In the last four sessions of the Palestinian National Council (1974, 1977, 1979, 1981) resolutions were adopted calling for the implementation of international legality. Regarding the international body as capable of reconciling ethics with politics, the PLO considers that the United Nations is the most adequate forum for the solution of the conflict.

Today, it seems to me that an acceptable mechanism could be the following three-phased formula:

  1. The speedy withdrawal of Israel from all the territories occupied in 1967.

  2.  In the Palestinian territories evacuated, and in coordination with the PLO, the sole legitimate representative of the Palestinian people, the United Nations assumes responsibility for an interim period between Israeli occupation and Palestinian sovereignty.

  3. An international conference is convened under the auspices of the United Nations to which are invited all the parties concerned, including the State of Palestine, to agree upon all pending issues.

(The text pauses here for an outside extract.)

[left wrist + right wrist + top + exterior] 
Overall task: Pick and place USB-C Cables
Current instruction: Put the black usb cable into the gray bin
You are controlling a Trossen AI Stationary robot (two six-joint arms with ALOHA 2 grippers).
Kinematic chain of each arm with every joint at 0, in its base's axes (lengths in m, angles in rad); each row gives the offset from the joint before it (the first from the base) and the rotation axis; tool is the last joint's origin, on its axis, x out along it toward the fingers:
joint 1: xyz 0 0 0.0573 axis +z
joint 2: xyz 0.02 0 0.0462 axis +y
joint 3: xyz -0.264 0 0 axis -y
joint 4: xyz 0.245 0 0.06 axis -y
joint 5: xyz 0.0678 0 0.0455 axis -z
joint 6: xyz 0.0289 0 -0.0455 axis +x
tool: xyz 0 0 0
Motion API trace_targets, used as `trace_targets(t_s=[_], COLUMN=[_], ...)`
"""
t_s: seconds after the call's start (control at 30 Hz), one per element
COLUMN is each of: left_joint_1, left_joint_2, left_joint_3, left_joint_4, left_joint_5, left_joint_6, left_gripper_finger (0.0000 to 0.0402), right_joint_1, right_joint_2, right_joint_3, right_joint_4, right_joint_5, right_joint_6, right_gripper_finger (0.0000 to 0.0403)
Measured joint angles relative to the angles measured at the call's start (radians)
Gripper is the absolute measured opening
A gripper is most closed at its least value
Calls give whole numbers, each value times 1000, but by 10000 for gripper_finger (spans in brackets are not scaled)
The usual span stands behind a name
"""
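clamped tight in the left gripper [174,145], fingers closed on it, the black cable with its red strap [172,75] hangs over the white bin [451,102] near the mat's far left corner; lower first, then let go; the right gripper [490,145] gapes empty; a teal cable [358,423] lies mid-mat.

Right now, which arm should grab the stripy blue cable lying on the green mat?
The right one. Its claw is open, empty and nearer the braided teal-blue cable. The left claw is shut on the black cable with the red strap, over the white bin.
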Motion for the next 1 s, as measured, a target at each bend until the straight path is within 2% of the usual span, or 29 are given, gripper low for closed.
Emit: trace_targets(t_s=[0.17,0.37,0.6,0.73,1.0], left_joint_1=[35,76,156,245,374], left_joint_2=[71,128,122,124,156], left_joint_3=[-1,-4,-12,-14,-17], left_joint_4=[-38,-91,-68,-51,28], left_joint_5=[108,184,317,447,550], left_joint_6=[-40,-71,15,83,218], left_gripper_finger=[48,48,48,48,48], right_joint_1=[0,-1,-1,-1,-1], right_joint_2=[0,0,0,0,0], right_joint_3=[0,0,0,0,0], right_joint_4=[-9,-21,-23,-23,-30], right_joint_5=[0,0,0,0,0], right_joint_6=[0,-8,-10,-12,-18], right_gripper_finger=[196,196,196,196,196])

But the desirable is still impossible, and the possible (Camp David) totally unacceptable.
One might wonder why the PLO, which has already achieved national consensus, then international consensus, has not yet succeeded in materializing its political objectives on the geographical map.

Alas, the impotence of the United Nations on the one hand, and first the complicity, then the complacency and now the abdication of Western Europe on the other hand are part of the answer. So is the insufficient mobilization of Arab potentials. But the unlimited and so far unconditional support, military and financial (from flour to Phantoms) abundantly delivered to Israel by the United States remains the determining factor. Israel is in crisis. The promised land has not kept its promises. But the economic and social vulnerability of Israel is for the moment largely compensated for by an overwhelming military superiority.

Yet, just a few weeks ago, the Palestinian guerilla forces, in a direct Palestinian-Israeli war (July 10-24, 1981) successfully confronted this huge war machine equipped to defeat all the Arab armies combined. One might now expect the American administration to draw some evident conclusions, and this dialogue by arms to inaugurate another phase in the confrontation, that of the arms of dialogue.

All Middle East specialists and observers have underlined the realistic approach of the PLO. The Israeli leadership knows by now that it is totally erroneous to confuse between realism and resignation.

My personal hope is that the international community, friends and foes alike, will act in a manner to contradict Hegel’s pessimistic vision - pessimistic yet so often justified: From history we learn that we have not learnt from history.